## Aim of the exercise
Every line of the material below needs to be copied exactly; omit the pictures.

================

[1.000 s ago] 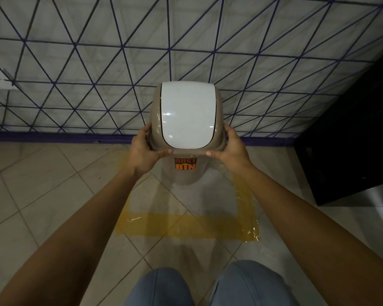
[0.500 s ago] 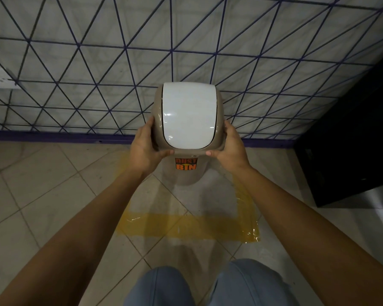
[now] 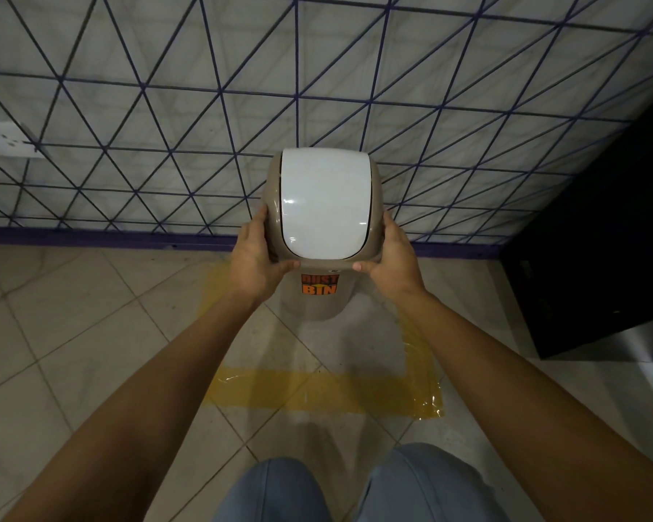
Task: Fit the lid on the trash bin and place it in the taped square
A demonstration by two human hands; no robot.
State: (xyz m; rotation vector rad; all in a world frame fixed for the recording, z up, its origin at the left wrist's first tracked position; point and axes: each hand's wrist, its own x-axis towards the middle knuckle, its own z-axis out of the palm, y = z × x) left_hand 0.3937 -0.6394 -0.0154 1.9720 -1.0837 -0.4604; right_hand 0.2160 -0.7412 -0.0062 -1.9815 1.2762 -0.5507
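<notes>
A beige trash bin (image 3: 319, 307) with an orange "DUST BIN" sticker stands inside the yellow taped square (image 3: 317, 395) on the tiled floor, near its far side. Its beige lid (image 3: 325, 205) with a white swing flap sits on top of the bin. My left hand (image 3: 255, 258) grips the lid's left side, thumb on the front rim. My right hand (image 3: 393, 258) grips the right side the same way. The far edge of the square is hidden behind the bin.
A wall (image 3: 166, 107) with a blue triangle pattern and a purple skirting rises just behind the bin. A black cabinet (image 3: 596, 258) stands to the right. My knees in blue trousers (image 3: 355, 491) are at the bottom edge.
My hands have slid slightly up along the sides of the lid. The bin stays in the same spot inside the square.
</notes>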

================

## Expected answer
[1.000 s ago] 
[0.500 s ago] 
[now] 
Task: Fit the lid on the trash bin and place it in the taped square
A demonstration by two human hands; no robot.
State: (xyz m; rotation vector rad; all in a world frame fixed for the recording, z up, its origin at the left wrist's first tracked position; point and axes: each hand's wrist, its own x-axis towards the middle knuckle, its own z-axis out of the palm, y = z × x) left_hand 0.3937 -0.6394 -0.0154 1.9720 -1.0837 -0.4604; right_hand 0.2160 -0.7412 -0.0062 -1.9815 1.2762 -0.5507
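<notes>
A beige trash bin (image 3: 319, 307) with an orange "DUST BIN" sticker stands inside the yellow taped square (image 3: 317, 395) on the tiled floor, near its far side. Its beige lid (image 3: 325, 205) with a white swing flap sits on top of the bin. My left hand (image 3: 255, 258) grips the lid's left side, thumb on the front rim. My right hand (image 3: 393, 258) grips the right side the same way. The far edge of the square is hidden behind the bin.
A wall (image 3: 166, 107) with a blue triangle pattern and a purple skirting rises just behind the bin. A black cabinet (image 3: 596, 258) stands to the right. My knees in blue trousers (image 3: 355, 491) are at the bottom edge.
My hands have slid slightly up along the sides of the lid. The bin stays in the same spot inside the square.
</notes>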

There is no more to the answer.